The Petroleum Century - Houston Business Journal, December 27 Editorial Michael Economides and Ronald Oligne
It is fitting that the end of the millennium is crowned with a flurry of activities about oil.
This century, arguably the century of petroleum, is going out with a resurrection of old demons and the re-casting of shadows from international to internal conflicts.
The events of recent weeks included the deteriorating war in Chechnya; the decided cooling off of U.S. relations with Russia; the ongoing hostility with Iraq and its rapprochement with Russia; and the run-up in oil prices and statements about them being "dangerously high" by the U.S. Energy Secretary. These events again spotlight the pervasive importance of the energy industry, its subtlety in the face of its overwhelming role, and a government reaction that is always retarded and often misguided.

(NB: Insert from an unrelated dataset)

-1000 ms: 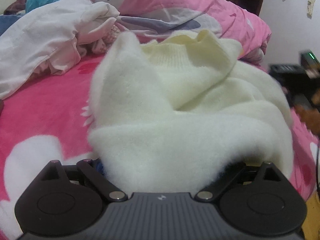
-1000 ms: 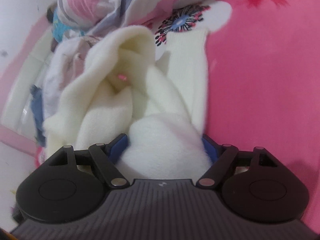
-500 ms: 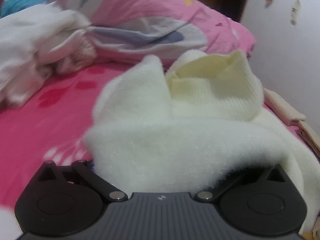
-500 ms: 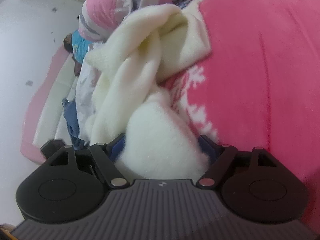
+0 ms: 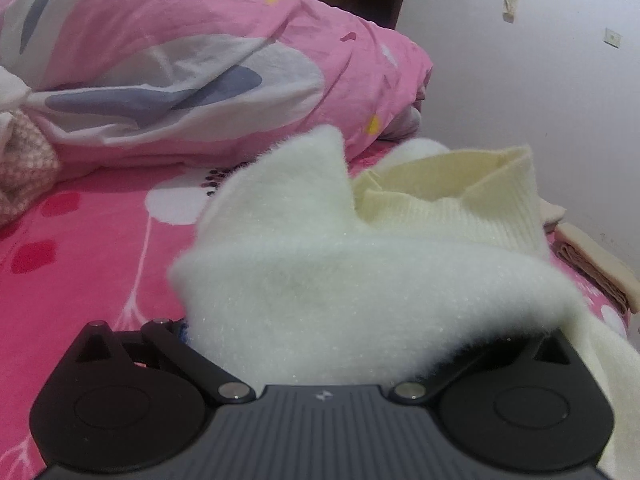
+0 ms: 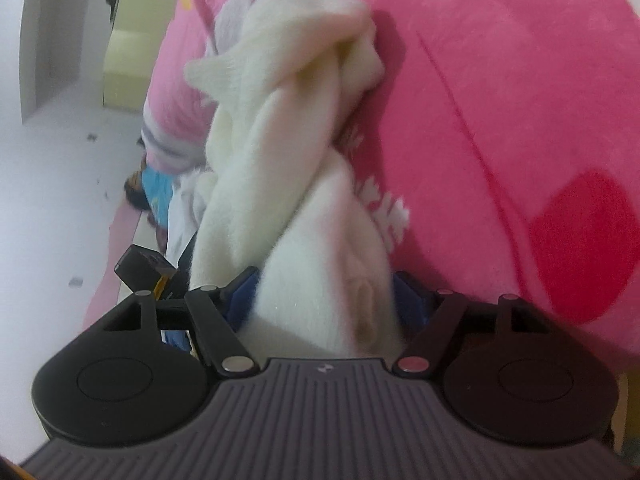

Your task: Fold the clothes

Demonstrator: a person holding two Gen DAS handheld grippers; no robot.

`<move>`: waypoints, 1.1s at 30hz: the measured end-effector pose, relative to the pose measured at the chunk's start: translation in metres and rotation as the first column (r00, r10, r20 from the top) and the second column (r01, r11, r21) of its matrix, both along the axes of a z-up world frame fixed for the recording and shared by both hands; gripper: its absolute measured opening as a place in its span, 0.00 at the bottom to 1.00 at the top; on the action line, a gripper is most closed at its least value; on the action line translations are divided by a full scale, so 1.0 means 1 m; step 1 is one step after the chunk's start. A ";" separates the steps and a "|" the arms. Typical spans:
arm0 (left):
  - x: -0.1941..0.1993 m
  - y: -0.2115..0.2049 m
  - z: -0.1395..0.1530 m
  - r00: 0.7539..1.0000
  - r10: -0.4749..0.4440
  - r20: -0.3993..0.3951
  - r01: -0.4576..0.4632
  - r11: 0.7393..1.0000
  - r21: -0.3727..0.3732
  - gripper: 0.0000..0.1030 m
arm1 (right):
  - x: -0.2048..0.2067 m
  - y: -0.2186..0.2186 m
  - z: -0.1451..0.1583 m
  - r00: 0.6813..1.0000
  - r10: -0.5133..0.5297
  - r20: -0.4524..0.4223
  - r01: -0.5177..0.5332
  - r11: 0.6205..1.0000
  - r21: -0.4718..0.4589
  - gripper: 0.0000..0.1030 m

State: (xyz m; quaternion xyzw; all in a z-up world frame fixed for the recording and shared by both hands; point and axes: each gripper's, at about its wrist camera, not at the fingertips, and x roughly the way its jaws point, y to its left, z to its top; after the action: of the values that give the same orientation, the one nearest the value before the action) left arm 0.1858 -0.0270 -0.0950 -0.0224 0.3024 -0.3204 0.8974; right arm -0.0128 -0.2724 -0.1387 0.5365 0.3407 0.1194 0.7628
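Pink bedspread carries the load. Cream fluffy sweater lies bunched across it, slung between both grippers. Soft, light, limp; best taken at ribbed hem or shoulders. Left gripper at widest, stuffed with fleece; grip probably holding, fingertips buried. Right gripper has been narrowing, blue pads pinching a twisted wad.

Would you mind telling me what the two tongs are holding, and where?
Both hold the fluffy cream sweater: a bunched fold fills the left tongs, and the right tongs clamp a gathered wad.
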 end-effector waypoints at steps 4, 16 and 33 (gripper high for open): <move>-0.009 0.019 0.002 0.996 0.057 -0.069 -0.059 0.998 -0.028 0.98 | 0.008 0.001 0.004 1.000 -0.006 -0.001 0.006 1.000 -0.017 0.70; -0.109 0.073 0.033 0.990 0.074 -0.118 -0.094 0.979 -0.180 1.00 | -0.030 -0.023 0.058 0.983 -0.022 0.185 0.093 0.918 -0.385 0.71; -0.122 0.033 0.021 0.995 0.069 -0.074 -0.072 0.996 -0.051 0.80 | 0.027 0.035 0.051 0.934 0.271 0.232 -0.018 0.685 -0.729 0.54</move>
State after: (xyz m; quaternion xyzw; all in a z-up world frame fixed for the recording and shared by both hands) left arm 0.0634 0.0064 -0.0743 -0.0685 0.3250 -0.2954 0.8958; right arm 0.0143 -0.2379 -0.0879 0.1411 0.2726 0.1239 0.9436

In times such as these, the subtlety of the modern petroleum industry, coerced by a historically bad image and abetted by the ignorance of the general public, becomes a considerable problem. This ignorance takes many shapes, most of which would be amusing if they were not also potentially dangerous to the economic health of the United States and the world.

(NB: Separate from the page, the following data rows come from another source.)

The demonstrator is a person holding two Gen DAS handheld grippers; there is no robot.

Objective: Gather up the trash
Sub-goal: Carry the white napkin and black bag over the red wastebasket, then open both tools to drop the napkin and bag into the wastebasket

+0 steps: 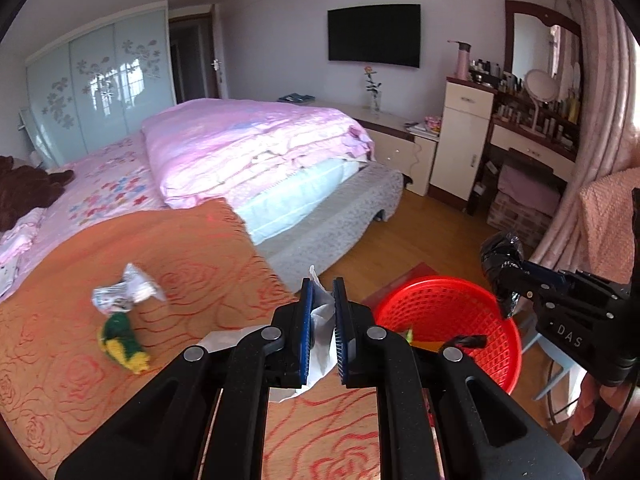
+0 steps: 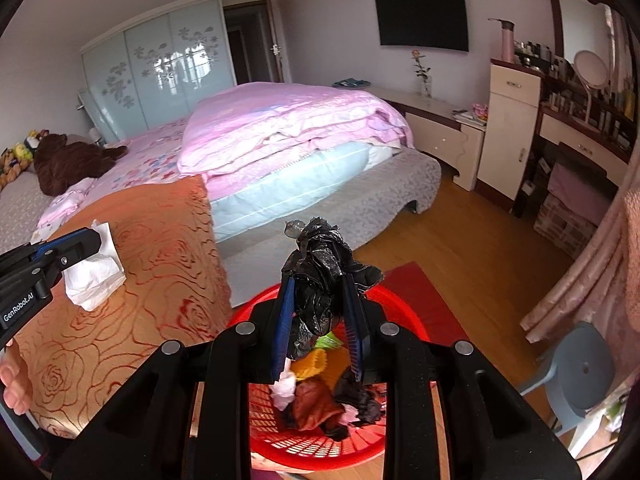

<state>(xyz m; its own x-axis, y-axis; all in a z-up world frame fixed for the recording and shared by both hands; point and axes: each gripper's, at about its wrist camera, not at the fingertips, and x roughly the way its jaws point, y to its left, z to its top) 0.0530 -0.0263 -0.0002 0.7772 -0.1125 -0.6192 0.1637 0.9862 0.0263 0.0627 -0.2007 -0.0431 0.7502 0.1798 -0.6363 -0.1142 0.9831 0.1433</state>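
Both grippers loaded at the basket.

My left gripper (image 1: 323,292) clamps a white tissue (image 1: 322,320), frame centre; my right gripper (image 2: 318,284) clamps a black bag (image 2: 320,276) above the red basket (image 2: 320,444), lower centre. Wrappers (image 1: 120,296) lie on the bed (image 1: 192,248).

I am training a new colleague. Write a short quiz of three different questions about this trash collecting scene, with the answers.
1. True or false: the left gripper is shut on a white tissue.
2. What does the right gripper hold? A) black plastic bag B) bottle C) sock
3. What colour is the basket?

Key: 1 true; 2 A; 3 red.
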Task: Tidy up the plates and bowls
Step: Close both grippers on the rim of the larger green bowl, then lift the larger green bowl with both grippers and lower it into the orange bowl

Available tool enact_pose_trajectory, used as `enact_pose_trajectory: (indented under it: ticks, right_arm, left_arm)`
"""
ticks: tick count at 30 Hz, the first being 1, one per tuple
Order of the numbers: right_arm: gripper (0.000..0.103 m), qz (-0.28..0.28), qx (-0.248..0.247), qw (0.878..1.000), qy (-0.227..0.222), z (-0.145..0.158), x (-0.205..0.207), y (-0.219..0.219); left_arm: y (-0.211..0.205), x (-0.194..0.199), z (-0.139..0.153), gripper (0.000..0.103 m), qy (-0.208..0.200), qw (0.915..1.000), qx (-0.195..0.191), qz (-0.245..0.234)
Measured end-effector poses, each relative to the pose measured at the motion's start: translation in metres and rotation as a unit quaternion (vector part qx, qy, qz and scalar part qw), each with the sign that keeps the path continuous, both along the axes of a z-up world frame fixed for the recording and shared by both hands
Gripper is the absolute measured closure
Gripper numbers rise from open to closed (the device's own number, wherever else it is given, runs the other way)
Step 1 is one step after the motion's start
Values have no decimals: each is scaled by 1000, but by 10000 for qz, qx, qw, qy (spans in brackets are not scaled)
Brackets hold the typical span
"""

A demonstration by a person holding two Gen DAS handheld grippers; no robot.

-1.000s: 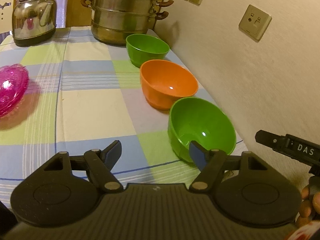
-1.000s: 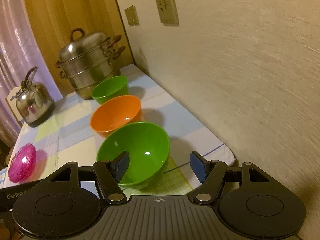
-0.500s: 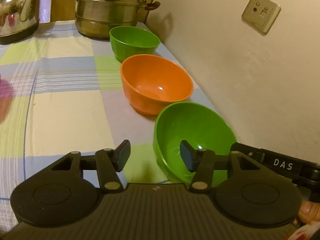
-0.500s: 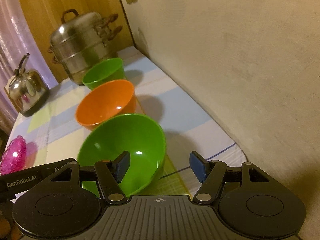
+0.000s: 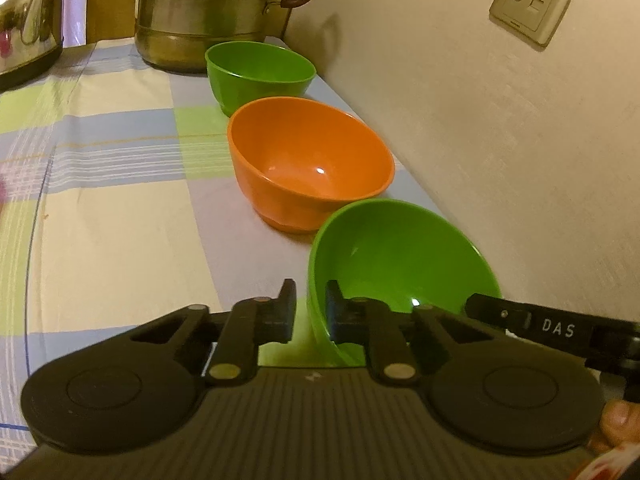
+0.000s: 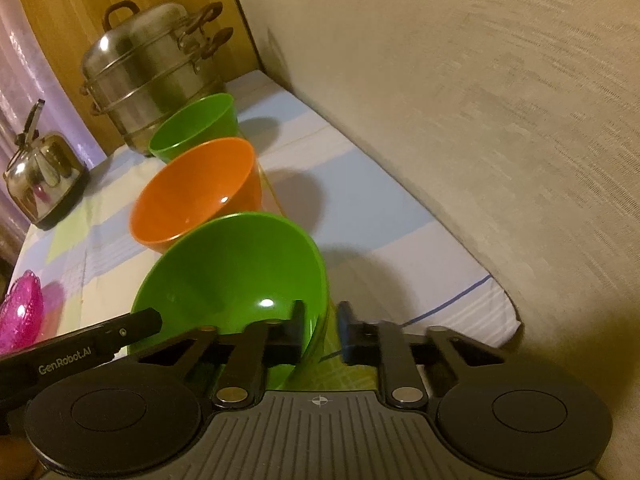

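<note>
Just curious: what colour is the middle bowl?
Orange bowl, clearest in the left wrist view.

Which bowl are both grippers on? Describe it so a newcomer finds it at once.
Start at the steel steamer pot by the wall; three bowls run from it along the wall. Past the far green bowl and the orange bowl, it is the near green bowl, the only one tilted.

3 bowls in row on bench (image 5: 120,208) along wall (image 5: 500,128), near bowl (image 5: 400,264) in front, mid bowl (image 5: 312,168) behind it, far bowl (image 5: 260,68) next, steamer pot (image 5: 208,12) behind that, kettle (image 5: 28,20) to pot's left
</note>
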State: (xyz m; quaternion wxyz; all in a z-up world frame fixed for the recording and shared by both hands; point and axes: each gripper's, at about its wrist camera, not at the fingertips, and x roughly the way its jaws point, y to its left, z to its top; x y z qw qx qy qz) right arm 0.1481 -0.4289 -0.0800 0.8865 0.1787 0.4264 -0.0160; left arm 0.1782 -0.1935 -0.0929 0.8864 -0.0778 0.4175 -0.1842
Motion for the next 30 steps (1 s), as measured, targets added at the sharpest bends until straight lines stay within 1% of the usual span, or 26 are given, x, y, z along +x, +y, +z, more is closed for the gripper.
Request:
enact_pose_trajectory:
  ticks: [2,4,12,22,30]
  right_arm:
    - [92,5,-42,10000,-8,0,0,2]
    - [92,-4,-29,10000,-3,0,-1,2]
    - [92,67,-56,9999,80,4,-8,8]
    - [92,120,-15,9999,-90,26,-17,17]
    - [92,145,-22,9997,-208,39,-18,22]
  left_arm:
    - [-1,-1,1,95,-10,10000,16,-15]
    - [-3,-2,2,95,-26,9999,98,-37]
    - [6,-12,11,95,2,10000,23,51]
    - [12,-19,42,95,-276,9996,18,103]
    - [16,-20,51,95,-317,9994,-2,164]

Ignorance spans a wide spectrum:
The "experts" and "analysts" who disregard the fact that oil is a depletable resource and that there is no such thing as "opening the Saudi taps," akin to the kitchen faucet.

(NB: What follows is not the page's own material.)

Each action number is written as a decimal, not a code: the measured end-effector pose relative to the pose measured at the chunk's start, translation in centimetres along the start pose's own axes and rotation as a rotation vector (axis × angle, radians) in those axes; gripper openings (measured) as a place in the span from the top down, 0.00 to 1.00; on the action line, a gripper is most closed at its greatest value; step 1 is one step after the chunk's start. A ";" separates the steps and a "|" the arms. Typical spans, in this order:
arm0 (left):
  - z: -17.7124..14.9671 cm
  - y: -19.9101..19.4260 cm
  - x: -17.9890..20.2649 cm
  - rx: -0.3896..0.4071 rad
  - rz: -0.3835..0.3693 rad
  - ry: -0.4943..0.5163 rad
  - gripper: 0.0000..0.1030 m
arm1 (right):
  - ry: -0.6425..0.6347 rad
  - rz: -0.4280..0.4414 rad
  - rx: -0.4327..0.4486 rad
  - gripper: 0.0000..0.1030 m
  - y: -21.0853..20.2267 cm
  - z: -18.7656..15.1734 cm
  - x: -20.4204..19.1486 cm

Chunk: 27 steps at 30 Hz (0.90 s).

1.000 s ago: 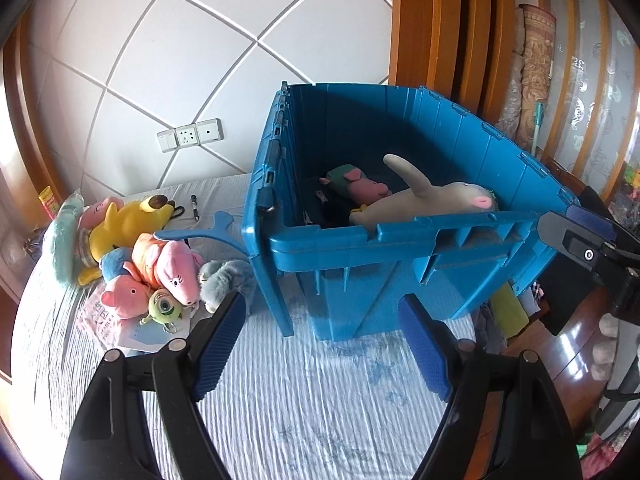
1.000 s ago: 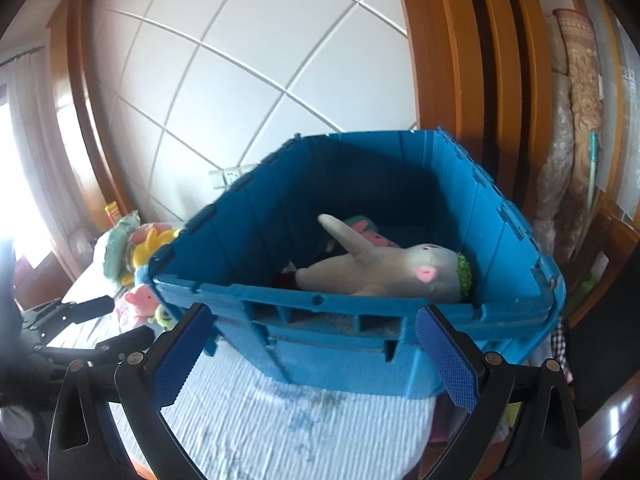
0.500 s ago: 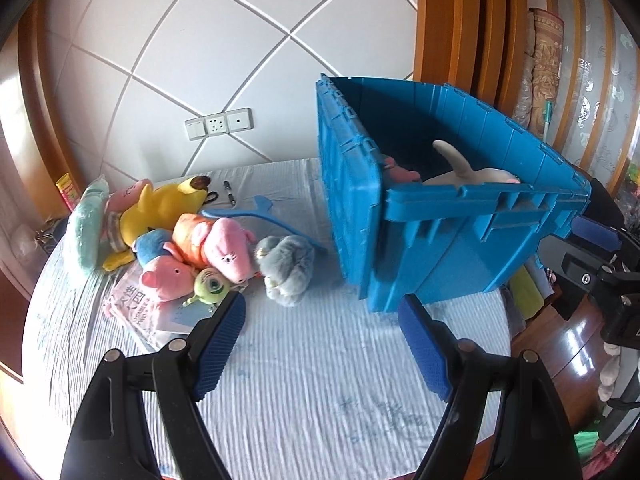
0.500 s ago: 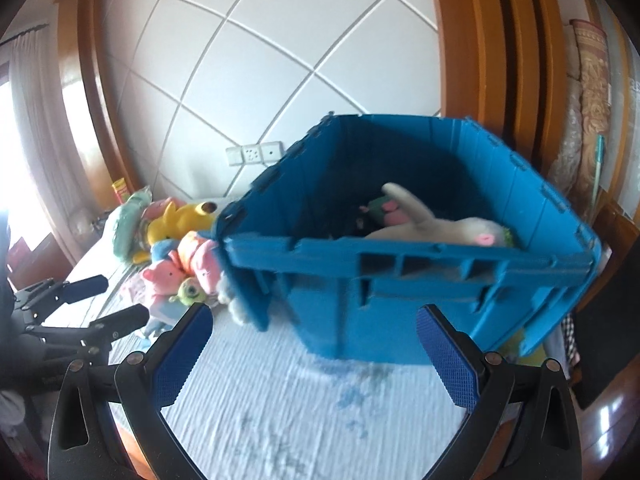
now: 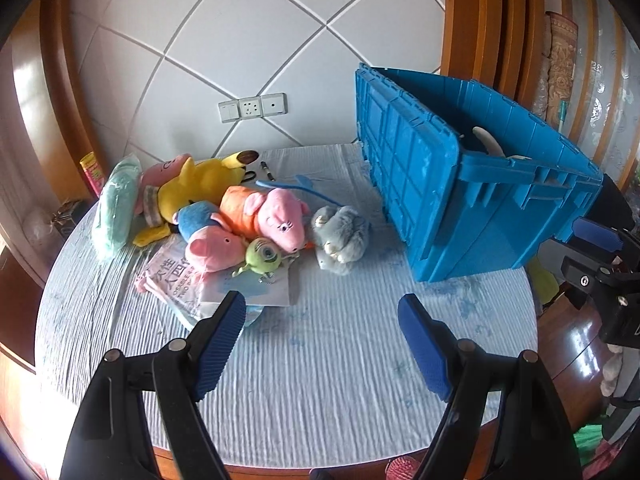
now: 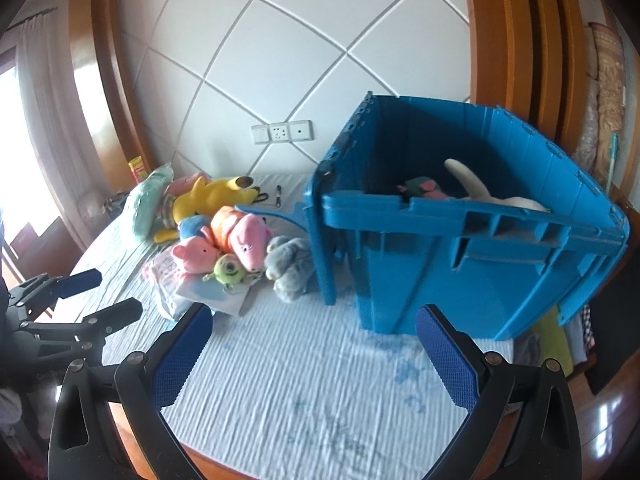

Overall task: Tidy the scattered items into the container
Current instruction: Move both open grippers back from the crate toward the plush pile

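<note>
Covering round table (image 5: 320,380): pale-blue cloth | wall (image 5: 248,32): white tiles, sockets (image 5: 253,107)

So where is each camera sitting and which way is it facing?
Left wrist: on the left gripper, looking down over the table at the plush toy pile; own open fingers show, right gripper at the edge.
Right wrist: on the right gripper, facing the blue crate; own open fingers show, left gripper beside.
Both share crate, toys, table.

White wall panels (image 5: 248,36) crossed by diagonal seams, socket plate (image 5: 253,107) at twelve o'clock, wooden frames (image 6: 516,40) glowing orange, daylight pouring from the window (image 6: 12,128) at nine.
</note>
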<state>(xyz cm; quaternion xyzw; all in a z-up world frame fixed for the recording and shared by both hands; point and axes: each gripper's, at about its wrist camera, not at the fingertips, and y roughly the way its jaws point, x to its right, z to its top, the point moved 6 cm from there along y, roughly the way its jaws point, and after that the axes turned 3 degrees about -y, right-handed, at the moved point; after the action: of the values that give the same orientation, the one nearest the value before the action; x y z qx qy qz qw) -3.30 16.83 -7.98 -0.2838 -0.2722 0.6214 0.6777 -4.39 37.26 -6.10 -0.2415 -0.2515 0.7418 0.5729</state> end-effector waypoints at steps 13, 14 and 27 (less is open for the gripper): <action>-2.8 -1.8 -7.9 0.007 0.066 -0.032 0.24 | -0.022 0.049 -0.015 0.00 1.4 -1.1 -7.3; -3.0 -1.9 -8.5 0.006 0.071 -0.037 0.24 | -0.022 0.051 -0.016 0.00 1.6 -1.2 -7.8; -5.6 -1.0 -15.0 -0.042 0.108 -0.130 0.24 | -0.057 0.073 -0.080 0.00 4.6 -2.2 -12.3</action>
<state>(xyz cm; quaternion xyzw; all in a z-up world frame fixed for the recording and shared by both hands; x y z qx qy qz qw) 0.26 1.57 -11.41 -0.2715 -0.3128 0.6682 0.6180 -3.54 24.53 -9.85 -0.2519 -0.2884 0.7581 0.5279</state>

The 40 percent of the public that believes that electricity is a form of energy (when, in fact, 90 percent of energy comes from hydrocarbons and less than 0.5 percent from "renewables").
The pseudo-scientists and pandering politicians who presume that global warming is a hydrocarbon-induced-man-made-catastrophe waiting to happen.
The tree-hugging, rioting crowd in Seattle that gained international notoriety and a presidential nod of tacit approval while suggesting a back-to-the-woods lifestyle while railing against the "dictatorship of the market."
And lest it appear that we are leaning toward a certain party, we do not think that Gov. George W. Bush showed much knowledge in answering the question posed earlier this month on CNN: "What would you do about high oil prices?"
His clich‚-level answer, "exploration," with results appearing from one to several years from now, is no solution to the problem.
Here are some crucial issues:
Last year's oil prices of as low as $11 per barrel were non-sustainable aberrations, which could not support petroleum production in Saudi Arabia or anywhere else. More important, the price collapse of 60 percent, based on 1 percent in excess supply that was precipitated by the Asian economic crisis, clearly demonstrated a very flawed and destabilizing system of speculative traders.
That one-year situation sapped three to five years of investment in the industry. It also took OPEC and other producers, public pronouncements notwithstanding, as far away from a mood to cooperate with the consuming world as they have been since the 1970s. We predicted last April that the oil price would climb to $30 within a year. Now it appears that we were conservative. There will be spot shortages of oil over the next few months, with prices breaking through the $30 barrier.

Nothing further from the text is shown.